Activity: Effective Potentials

Students use a pre-written Mathematica notebook or a Geogebra applet to explore how the shape of the effective potential function changes as the various parameters (angular momentum, force constant, reduced mass) are varied.
  • computer Mathematica Activity schedule 30 min. build Computers with Mathematica and the cfeffpotential.nb Mathematica notebook, A handout for each student description Student handout (PDF)
What students learn
  • The effect of angular momentum, the force constant, and the reduced mass on the shape of the effective potential function;
  • Practicing exploring parameter space for a function;
  • Developing intuition about how the orbit shape depends on these parameters.
  • Media
    • activity_media/cfeffpotential_5svwhe0.nb

Download and run this Mathematica notebook or this Geogebra applet.

You have four different sliders that control the values of four parameters \(k\), \(\ell\), \(\mu\), and \(E\).

Answer the following questions:

  1. What is the physical/geometric meaning of each parameter \(k\), \(\ell\), \(\mu\), \(E\)?
  2. How does each parameter \(k\), \(\ell\), \(\mu\), \(E\) affect the plot?
  3. Which term in the effective potential (\(-k/r\) or \(\ell^2/(2\mu r^2))\) dominates for small values of r? For large values of r? Explain in terms of both the equation and the graph.
  4. What are the classical turning points? Under what conditions will the particle be bound? Unbound?
  5. How do your answers for the last question change (if at all) if you consider a repulsive potential? Hint: Figure out what you must change in this notebook and investigate.

Instructor's Guide

Prerequisite Knowledge

  • Students should know that the effective potential is used to reduce the 2-D central force problem to a 1-D problem.
  • Students should know that the shape of the orbit need not be elliptical - all conic sections are solutions to the equations of motion (depending on the values of the various parameters).

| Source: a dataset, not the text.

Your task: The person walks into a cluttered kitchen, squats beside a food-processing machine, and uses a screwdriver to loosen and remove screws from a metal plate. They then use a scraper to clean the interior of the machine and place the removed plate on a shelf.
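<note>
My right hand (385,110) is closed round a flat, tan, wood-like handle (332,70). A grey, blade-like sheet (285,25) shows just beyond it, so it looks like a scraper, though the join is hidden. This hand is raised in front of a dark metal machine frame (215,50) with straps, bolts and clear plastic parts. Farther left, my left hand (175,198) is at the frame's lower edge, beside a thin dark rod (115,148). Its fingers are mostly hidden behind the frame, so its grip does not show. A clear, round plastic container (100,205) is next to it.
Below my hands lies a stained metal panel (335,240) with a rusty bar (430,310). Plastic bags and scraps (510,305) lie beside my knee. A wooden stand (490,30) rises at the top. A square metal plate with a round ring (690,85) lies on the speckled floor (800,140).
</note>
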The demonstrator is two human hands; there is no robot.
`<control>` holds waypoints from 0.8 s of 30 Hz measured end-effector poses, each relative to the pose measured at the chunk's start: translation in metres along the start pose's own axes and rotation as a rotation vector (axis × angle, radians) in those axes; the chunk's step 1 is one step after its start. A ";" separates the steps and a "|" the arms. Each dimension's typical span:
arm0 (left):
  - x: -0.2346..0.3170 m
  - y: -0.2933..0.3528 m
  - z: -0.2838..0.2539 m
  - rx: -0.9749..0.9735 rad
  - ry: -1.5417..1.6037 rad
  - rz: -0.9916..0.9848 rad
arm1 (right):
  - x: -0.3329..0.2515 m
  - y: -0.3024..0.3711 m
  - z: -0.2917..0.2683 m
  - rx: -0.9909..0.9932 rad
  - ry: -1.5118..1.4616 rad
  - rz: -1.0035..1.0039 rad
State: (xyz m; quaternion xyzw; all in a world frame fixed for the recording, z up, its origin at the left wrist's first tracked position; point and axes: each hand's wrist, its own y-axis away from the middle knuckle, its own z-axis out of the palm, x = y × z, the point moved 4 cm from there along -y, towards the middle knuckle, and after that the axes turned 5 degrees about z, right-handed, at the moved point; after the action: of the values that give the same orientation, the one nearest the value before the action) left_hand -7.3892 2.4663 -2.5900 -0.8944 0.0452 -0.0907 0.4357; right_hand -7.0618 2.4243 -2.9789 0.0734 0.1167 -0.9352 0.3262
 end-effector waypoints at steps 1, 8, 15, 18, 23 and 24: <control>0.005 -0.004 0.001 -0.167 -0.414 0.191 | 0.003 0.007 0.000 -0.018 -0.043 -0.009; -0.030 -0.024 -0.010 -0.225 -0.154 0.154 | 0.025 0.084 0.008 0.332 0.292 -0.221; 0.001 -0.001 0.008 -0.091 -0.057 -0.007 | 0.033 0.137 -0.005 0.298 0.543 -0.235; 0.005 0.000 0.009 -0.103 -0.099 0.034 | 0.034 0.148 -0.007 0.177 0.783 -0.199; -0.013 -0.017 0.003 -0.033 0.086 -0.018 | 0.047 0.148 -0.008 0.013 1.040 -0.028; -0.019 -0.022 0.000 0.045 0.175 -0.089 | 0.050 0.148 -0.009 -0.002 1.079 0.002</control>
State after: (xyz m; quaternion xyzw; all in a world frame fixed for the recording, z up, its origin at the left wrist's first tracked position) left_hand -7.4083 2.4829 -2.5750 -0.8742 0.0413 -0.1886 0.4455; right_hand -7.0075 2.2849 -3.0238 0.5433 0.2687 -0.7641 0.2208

We usually start this activity with a general discussion about sets of solutions to an equation and the professional sense-making activity of exploring parameter space to build an understanding of the types of solutions that exist in the set.

Student Conversations

  • In exploring the parameter space of solutions, students should be encouraged to identify limiting and special cases (e.g. when is the orbit is circular, what is the shape of the function for large and small separations, etc).
  • Some students point out (correctly) that the force constant \(k\) ought to depend on the reduced mass \(\mu\). This is a result of the gravitational force being the typical example of a central force; reminding students that other central forces exist (e.g, the Coulomb force) clears up any concerns.